Le 31 janvier, les maires de plusieurs grandes villes dont Grenoble ont adressé une lettre au Premier Ministre Gabriel Attal pour s’opposer aux projets de révision de la Loi SRU. Mais de quoi il s’agit exactement ?
La loi SRU : un dispositif de mixité sociale
En l’état actuel des choses, selon la loi SRU, les communes comptant plus de 3 500 habitants (ou 1 500 dans la région parisienne) doivent atteindre, d’ici 2025, un pourcentage compris entre 20% et 25% de logements sociaux au sein de leur parc résidentiel principal. Les municipalités ne respectant pas ces critères se voient imposer des objectifs de construction sur trois ans ainsi que des amendes visant à soutenir le logement social. Cette loi soutient depuis 2000 la politique menée en matière de logement et de mixité sociale dans les aires urbaines.
Dans un contexte de crise du logement sans précédent
Le contexte national connaît une crise majeure du logement depuis 15 ans. La crise est si profonde et les réponses politiques si insuffisantes que l’ONU considère en 2019 la France « coupable de violations du droit au logement ». En 2023, 300 000 logements ont été construits, c’est le chiffre le plus bas depuis 1996. Alors que la France compte 4 millions de personnes mal logées, 2,6 millions de demandeurs d’un logement social et 3000 enfants à la rue, la hausse des prix du foncier rend la production de logements sociaux de plus en plus difficile.
Une modification du calcul du taux SRU dangereuse pour le logement social
Dans ce contexte, alors que la production de logements sociaux devrait être au cœur des objectifs de la politique menée en la matière, le Gouvernement annonce revoir les obligations de logement social à la baisse. Cela passe par la modification du calcul du taux SRU, en y incluant les logements intermédiaires, et donc mécaniquement la réduction du niveau à atteindre en pourcentage de logement social pour les villes. Le logement locatif intermédiaire (LLI) reste inaccessible pour les ménages les plus précaires. Seulement 3% des ménages en attente d’un logement social seraient éligibles aux logements intermédiaires en raison de leurs revenus. Un telle révision à la baisse des engagements de l’Etat en matière de production de logements sociaux et de mixité sociale serait nécessairement synonyme d’aggravation de la situation des ménages précaires et des classes moyennes inférieures.

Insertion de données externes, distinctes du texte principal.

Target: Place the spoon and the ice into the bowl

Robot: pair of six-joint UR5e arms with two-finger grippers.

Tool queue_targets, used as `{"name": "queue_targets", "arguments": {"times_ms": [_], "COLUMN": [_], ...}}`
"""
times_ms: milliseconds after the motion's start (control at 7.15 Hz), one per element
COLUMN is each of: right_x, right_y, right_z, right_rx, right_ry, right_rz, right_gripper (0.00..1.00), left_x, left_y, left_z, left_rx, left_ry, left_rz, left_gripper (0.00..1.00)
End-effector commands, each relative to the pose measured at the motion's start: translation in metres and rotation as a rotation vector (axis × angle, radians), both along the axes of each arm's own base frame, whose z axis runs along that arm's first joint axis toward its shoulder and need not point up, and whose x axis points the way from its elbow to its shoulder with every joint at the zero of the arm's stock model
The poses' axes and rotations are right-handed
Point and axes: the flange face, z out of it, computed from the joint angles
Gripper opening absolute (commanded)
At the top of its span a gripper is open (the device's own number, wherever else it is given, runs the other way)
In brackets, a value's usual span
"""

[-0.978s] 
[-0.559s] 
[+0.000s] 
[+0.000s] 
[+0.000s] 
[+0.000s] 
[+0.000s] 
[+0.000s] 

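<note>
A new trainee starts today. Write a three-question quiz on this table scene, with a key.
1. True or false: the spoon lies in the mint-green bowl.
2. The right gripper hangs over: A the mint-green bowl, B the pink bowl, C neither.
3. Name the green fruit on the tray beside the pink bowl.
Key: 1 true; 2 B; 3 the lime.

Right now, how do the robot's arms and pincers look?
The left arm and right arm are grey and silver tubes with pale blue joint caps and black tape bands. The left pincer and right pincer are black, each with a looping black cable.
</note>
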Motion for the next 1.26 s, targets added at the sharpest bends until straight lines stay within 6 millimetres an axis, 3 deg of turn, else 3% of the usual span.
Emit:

Grenoble s’oppose aux nouvelles mesures du Gouvernement
Grenoble s’oppose aux nouvelles mesures du Gouvernement, en particulier à la modification du calcul du taux SRU, car elles risquent de compromettre nos efforts locaux en faveur de la mixité sociale et du logement abordable. Grenoble est presque parvenu, depuis 2014, à atteindre le taux de 25% de logement social (24,66% en 2023) sur le périmètre de la commune. La ville s’était fixé l’objectif symbolique préconisé en la matière à partir du taux SRU tel que calculé jusqu’ici. Or, la modification du calcul du taux induit nécessairement sur l’ensemble du territoire une révision à la baisse des objectifs effectifs que se fixent les collectivités. Grenoble est attachée à une politique du logement qui favorise la mixité sociale, garantisse l’accès au logement digne, et réponde aux besoins spécifiques de ses habitant-es. Si d’autres villes ont jusqu’ici été contraintes à produire du logement social, rien ne les y oblige plus dès lors que les prérogatives de la loi SRU seront dévoyées.